WORK ITEM :: Check each line of the material below for "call" and copy those where it appears.

DATASET CONTENT ::
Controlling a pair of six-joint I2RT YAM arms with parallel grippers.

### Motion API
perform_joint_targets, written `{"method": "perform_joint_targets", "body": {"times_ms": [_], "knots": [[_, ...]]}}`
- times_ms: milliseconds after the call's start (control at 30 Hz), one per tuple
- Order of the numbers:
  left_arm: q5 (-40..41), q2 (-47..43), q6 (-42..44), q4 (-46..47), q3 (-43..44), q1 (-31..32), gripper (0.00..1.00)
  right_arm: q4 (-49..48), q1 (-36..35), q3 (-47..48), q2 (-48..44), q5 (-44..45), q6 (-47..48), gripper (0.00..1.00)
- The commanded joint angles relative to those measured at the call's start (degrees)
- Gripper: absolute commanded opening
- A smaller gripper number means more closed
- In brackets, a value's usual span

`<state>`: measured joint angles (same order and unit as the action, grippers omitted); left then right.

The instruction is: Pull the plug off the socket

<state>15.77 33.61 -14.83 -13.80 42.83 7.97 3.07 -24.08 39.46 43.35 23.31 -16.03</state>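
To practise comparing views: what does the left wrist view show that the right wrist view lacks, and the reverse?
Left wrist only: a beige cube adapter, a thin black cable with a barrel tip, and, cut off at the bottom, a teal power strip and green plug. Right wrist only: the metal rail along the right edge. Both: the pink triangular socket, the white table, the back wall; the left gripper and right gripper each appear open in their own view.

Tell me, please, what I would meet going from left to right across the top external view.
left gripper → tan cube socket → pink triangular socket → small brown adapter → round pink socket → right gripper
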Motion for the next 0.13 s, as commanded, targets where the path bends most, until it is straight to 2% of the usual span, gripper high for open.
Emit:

WRITTEN ANSWER ::
- times_ms: milliseconds after the call's start (control at 30 Hz), one per tuple
- The commanded joint angles relative to those measured at the call's start (degrees)

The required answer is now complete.